After the Fall, the picture of the raging deep is used and developed in Scripture as a symbol of the world in chaos through the rebellion of men and nations against God: “The wicked are like the tossing sea; for it cannot be quiet, and its waters toss up refuse and mud” (Isa. 57:20; cf. 17:12). Thus John is told later that “the waters which you saw … are peoples and multitudes and nations and tongues” (Rev. 17:15). Out of this chaotic, rebellious mass of humanity emerged Rome, an entire empire founded on the premise of opposition to God.
- John saw that the Beast had “ten horns and seven heads” (Rev. 13:1), in the image of the Dragon (12:3), who gives the Beast “his power and his throne and great authority” (13:2). The ten horns (powers) of the Beast are explained in Revelation 17:12 in terms of the governors of the ten imperial provinces, while the seven heads are explained as the line of the Caesars (17:9-11): Nero is one of the “heads.”

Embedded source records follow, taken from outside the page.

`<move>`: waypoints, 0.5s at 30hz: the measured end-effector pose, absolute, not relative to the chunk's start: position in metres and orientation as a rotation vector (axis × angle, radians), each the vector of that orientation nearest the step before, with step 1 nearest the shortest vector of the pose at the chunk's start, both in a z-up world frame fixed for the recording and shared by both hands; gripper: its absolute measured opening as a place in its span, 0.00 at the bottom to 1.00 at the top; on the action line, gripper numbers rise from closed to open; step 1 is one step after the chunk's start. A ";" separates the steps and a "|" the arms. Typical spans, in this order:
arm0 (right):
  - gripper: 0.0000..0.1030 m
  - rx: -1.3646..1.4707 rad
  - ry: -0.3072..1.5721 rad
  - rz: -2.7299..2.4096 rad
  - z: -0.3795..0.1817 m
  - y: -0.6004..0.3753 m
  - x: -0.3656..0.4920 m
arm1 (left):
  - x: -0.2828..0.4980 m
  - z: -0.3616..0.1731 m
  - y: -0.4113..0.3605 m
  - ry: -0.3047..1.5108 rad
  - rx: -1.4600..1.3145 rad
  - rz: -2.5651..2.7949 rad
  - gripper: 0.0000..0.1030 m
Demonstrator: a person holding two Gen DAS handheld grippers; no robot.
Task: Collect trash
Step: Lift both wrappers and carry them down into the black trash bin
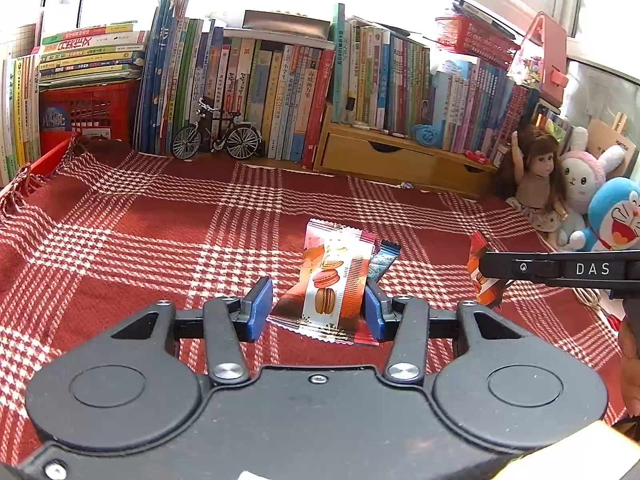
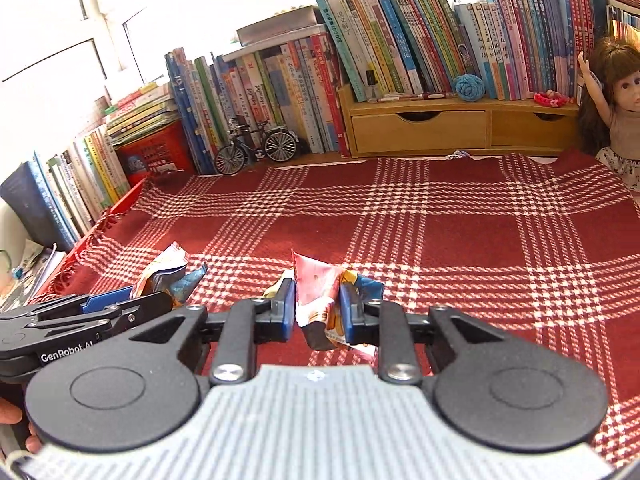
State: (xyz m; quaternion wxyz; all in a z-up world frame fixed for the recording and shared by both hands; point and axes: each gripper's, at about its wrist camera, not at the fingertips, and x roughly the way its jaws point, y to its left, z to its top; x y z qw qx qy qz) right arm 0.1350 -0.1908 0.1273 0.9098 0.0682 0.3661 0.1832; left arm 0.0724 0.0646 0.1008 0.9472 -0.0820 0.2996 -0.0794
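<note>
Bench (image 2: 460, 220) under the red plaid cloth looks clear of loose wrappers. Left tool (image 1: 318, 310) is clamped partway on the macaron wrapper bundle (image 1: 336, 280); right tool (image 2: 316, 306) is squeezed tight on crumpled wrappers (image 2: 320, 300). You're mid-carry, both loads off the cloth. Next you need a bin; none in view.

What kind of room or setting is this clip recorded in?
Most likely a child's study desk or play corner at home, by a window. A red plaid cloth covers the surface, rows of children's books line the back, and a doll and plush toys sit to the side.
</note>
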 end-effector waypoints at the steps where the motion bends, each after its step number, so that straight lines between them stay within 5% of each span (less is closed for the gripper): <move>1: 0.27 0.140 0.751 0.390 0.130 -0.192 0.126 | 0.063 0.103 0.066 0.605 -0.166 -0.167 0.44; 15: 0.27 0.151 0.771 0.545 0.140 -0.195 0.012 | -0.075 0.113 0.073 0.577 -0.135 -0.268 0.44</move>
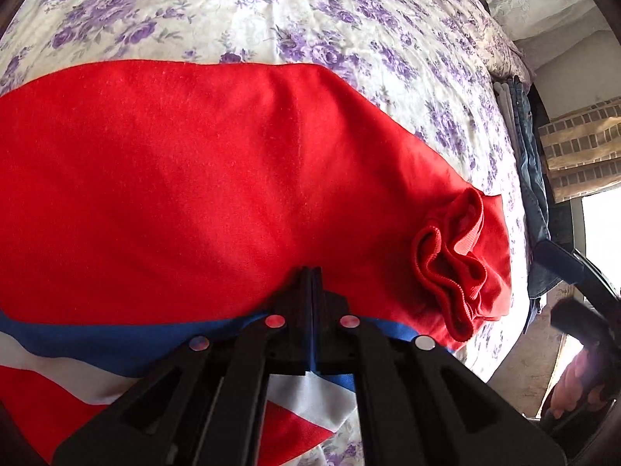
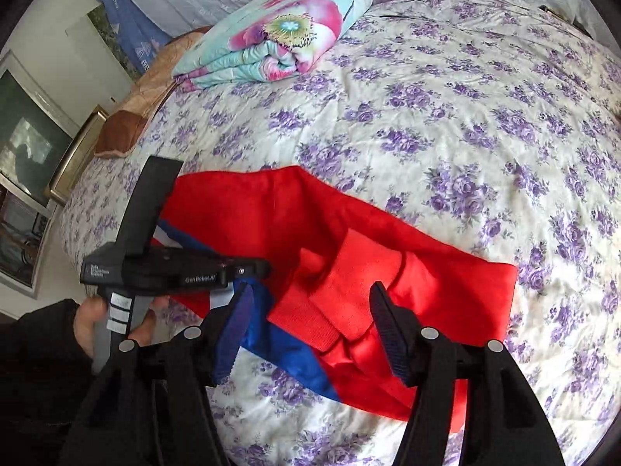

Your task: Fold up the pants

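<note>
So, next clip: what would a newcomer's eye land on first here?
The bright red pants with a blue and white stripe, spread across the purple-flowered bedspread, dominate both views. Next comes the bunched ribbed cuff at the right end in the left wrist view. In the right wrist view, a folded floral quilt sits at the far side of the bed.

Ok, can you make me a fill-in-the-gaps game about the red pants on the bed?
1. The pants are mostly ____.
2. The bedsheet has ____ flowers.
3. The left gripper's jaws are ____.
4. The right gripper's jaws are ____, over the bunched cuffs.

Missing words: red; purple; shut; open
</note>
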Demonstrator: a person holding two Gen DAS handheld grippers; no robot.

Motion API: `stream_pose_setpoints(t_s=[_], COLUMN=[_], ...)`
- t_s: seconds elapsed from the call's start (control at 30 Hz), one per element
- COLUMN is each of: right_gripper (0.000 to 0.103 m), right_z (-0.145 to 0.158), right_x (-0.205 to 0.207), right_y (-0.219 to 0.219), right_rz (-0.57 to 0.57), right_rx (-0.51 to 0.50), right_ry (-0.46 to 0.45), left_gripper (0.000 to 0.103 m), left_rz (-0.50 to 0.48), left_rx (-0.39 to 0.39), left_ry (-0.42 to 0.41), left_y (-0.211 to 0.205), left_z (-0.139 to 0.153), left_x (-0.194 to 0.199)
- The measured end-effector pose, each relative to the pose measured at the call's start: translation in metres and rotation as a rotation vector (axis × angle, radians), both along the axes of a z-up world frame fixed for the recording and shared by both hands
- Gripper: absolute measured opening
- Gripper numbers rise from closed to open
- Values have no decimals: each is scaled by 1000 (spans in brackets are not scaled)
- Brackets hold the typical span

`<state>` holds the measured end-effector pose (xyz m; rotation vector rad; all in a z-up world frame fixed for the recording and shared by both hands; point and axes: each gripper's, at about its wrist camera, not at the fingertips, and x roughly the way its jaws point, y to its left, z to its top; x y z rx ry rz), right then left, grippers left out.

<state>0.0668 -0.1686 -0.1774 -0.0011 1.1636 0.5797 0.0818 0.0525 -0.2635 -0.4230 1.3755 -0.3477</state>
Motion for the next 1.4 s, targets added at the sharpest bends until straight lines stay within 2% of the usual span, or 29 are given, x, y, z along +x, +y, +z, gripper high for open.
stream_pose_setpoints(t_s=[0.07, 0.17, 0.2, 0.3, 0.37, 0.43, 0.47, 0.53, 0.57, 0.6, 0.67, 0.77, 0.87, 1.13, 1.27, 1.3, 1.33, 1.37, 1.4], right_gripper=[33, 33, 33, 33, 33, 33, 33, 33, 33, 33, 33, 33, 33, 33, 33, 33, 33, 33, 33], right_z=[-20, -74, -80, -77, -76, -75, -74, -72, -70, -67, -64, -60, -52, -25, -23, -24, -24, -25, -25], right_x=[7, 10, 6, 2, 3, 3, 3, 2, 1, 1, 1, 4, 1, -12, -17, -19, -20, -22, -23], right_y=[8, 26, 30, 38, 37, 37, 38, 39, 40, 39, 38, 35, 32, 16, 6, 4, 4, 5, 7], right_rz=[9, 53, 67, 83, 82, 85, 87, 88, 85, 78, 56, 22, 15, -15, -43, -48, -47, -39, -24], right_rx=[-28, -28, 5, -38, -36, -38, -42, -54, -59, -60, -56, -40, -39, -32, -38, -38, -39, -39, -36], right_ry=[30, 180, 168, 139, 154, 160, 158, 152, 147, 146, 162, 193, 197, 153, 159, 163, 166, 167, 166], left_gripper=[1, 1, 1, 1, 1, 1, 7, 36, 62, 66, 66, 66, 65, 65, 65, 63, 56, 31, 17], left_rz=[3, 8, 10, 15, 20, 39, 62, 129, 187, 240, 338, 484, 567, 547, 520, 523, 531, 532, 515], left_rx=[-11, -23, -22, 8, 37, 16, 6, 5, 25, 39, 5, -126, -243, -254, -210, -200, -186, -165, -152], left_ry=[6, 15, 21, 30, -11, -67, -93, -123, -131, -135, -104, -13, 53, 91, 69, 58, 44, 25, 6], left_y=[1, 3, 4, 7, 14, 28, 40, 68, 85, 102, 133, 176, 193, 172, 164, 163, 163, 162, 160], left_z=[-1, -2, -2, 6, 28, 57, 73, 96, 105, 109, 105, 75, 46, 10, 4, 4, 4, 6, 11], left_x=[1, 2, 2, 0, -8, -23, -34, -59, -75, -88, -111, -129, -131, -98, -79, -74, -71, -69, -67])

- Rome is the one city in history that has been distinguished by and recognized for its seven mountains, spoken of in Rev.17:9. As Kenneth Gentry points out,
the famous seven hills of Rome are the Palatine, Aventine, Caelian, Esquiline, Virninal, Quirinal, and Capitoline hills. The Roman writers Suetonius and Plutarch make reference to the first century festival in Rome called Septimontium, i.e. the feast of “the seven hilled city.” Archaeologists have discovered the Coin of Vespasian (emperor A.D. 69-79) picturing the goddess Roma as a woman seated on seven hills. The seven hills are mentioned by such Christian writers as Tertullian and Jerome, as well as in several of the Sibylline Oracles. This fact- that Rome was universally recognized as the city on seven hills- is widely recognized by evangelical commentators as having a bearing upon our passage.
The reference is virtually beyond doubt that Rome is alluded to in this vision of the seven-headed beast. By everyone’s dating, Revelation was written sometime during the period of the Roman Empire. Furthermore, both secular and ecclesiastical history record that the first imperial persecution of Christianity was begun in the seven-hilled city, Rome, by the emperor Nero Caesar in A.D. 64.
- On the beast’s heads were “blasphemous names” (v.1). The Caesars were gods in their nation and culture.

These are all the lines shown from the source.